The financialization of housing is a three-fold assault on human rights. First, financialization undermines democratic governance and community accountability. When the housing sector is dominated by corporate financial actors, governments tend to be held accountable and responsive to international financial institutions and creditors rather than to human rights and housing needs of communities. Decisions about housing — its use, its cost, where it will be built or whether it will be demolished — made from remote board rooms are fundamentally disconnected from rights holders. This undermines effective human rights accountability and is contrary to target 11.3, which calls for participatory, integrated and sustainable human settlement planning in all countries. Second, financialization of housing exacerbates inequality and social exclusion, making it difficult to achieve SDG 10 on reducing inequalities and SDG 16 on peaceful, just and inclusive societies. It creates more wealth for the wealthy and deprives the poor of housing and communities. And third, financialization detaches housing from the human rights values of living within a community, in equal dignity and security – the values that ought to define housing. When housing is bought and sold as a speculative commodity rather than valued as a place to live, it becomes dehumanized. Investors’ rights to expected profits, protected in trade and investment agreements are protected by courts and tribunals while residents whose rights to housing are being systematically violated are denied access to justice.

The shift to a human rights paradigm for the realization of SDG 11

Financialized global markets are too often seen as external forces beyond the control of States. However, financialization is in fact a product of State action and inaction - sustained by and supported by States. It relies on the judicial enforcement of agreements between lenders and borrowers, on laws governing property rights, zoning and land use laws and policies. It relies on an increasingly complex system of international and regional treaties negotiated by States governing the terms and conditions of investments and government actions that may impact on profitability. States and governments are perfectly capable of redesigning laws and policies governing housing and financial markets to recognize the centrality of the right to adequate housing-providing they are allowed to implement them. The ability of States to perform this task is central to the realization of SDG 11. It will require a significant transformation of current systems of law and accountability and new avenues of access to justice, at the local, national and international level. Tall asks that are nevertheless not out of reach.

The reclaiming of human rights within the housing sector from the dominance of corporate finance will mean asserting both the role of rights claimants and at the same time, demanding that government at every level, from the local to the national, fulfil its obligations to respect, protect and fulfil the right to adequate housing. These obligations must be understood not only in the context of government programmes to provide housing but also in the context of governments’ role in regulating private actors and financial markets.

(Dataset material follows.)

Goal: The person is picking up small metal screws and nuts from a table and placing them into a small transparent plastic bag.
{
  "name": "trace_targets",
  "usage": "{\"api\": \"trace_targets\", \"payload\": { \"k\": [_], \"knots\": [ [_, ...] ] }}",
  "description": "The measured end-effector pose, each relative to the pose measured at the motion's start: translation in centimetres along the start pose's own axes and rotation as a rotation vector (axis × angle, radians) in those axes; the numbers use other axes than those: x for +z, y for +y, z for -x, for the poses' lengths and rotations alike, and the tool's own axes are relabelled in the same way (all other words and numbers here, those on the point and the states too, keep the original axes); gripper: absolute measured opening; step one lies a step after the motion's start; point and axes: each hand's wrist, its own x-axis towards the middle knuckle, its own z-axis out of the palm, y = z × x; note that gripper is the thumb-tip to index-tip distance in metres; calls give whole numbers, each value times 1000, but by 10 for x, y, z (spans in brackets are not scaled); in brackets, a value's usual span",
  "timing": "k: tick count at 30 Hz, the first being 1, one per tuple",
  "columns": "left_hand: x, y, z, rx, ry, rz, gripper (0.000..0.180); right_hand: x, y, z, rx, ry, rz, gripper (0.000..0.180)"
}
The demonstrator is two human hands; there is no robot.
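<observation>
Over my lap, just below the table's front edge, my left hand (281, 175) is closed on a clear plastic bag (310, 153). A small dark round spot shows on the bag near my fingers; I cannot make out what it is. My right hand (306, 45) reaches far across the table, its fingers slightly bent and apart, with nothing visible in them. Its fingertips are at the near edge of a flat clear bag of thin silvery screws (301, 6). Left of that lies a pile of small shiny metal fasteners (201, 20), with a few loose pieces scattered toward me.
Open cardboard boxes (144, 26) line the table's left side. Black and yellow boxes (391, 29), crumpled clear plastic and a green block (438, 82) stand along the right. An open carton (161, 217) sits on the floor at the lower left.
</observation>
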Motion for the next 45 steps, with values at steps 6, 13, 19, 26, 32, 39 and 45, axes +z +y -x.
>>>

The obligations of States in relation to the financial sector have often been ignored or interpreted too narrowly. The default position, bolstered by the ideology of neoliberalism, is that States should simply allow markets to work according to their own rules, subject only to the requirement that private actors “do no harm” — however they understand it — and avoid explicit violations of human rights. What is often missing from the discussion is an understanding that corporate actors must comply with domestic laws and regulations and that these must be designed by States in a manner that is consistent with the right to housing. This means, for example, that while there may not be an obligation under international human rights law requiring private corporations to provide affordable housing to those in need, governments may in many circumstances have an obligation to impose that requirement on prospective developers. It will be important, in the realization of SDG 11, to draw on the immense amount of capital available for investment in housing. But it is up to States to ensure that investments in housing are consistent with the realization of the right to housing. States cannot simply rely on private actors, through due diligence, to design housing policy capable of realizing SDG 11. They must actively develop and implement new approaches to investment to ensure that result.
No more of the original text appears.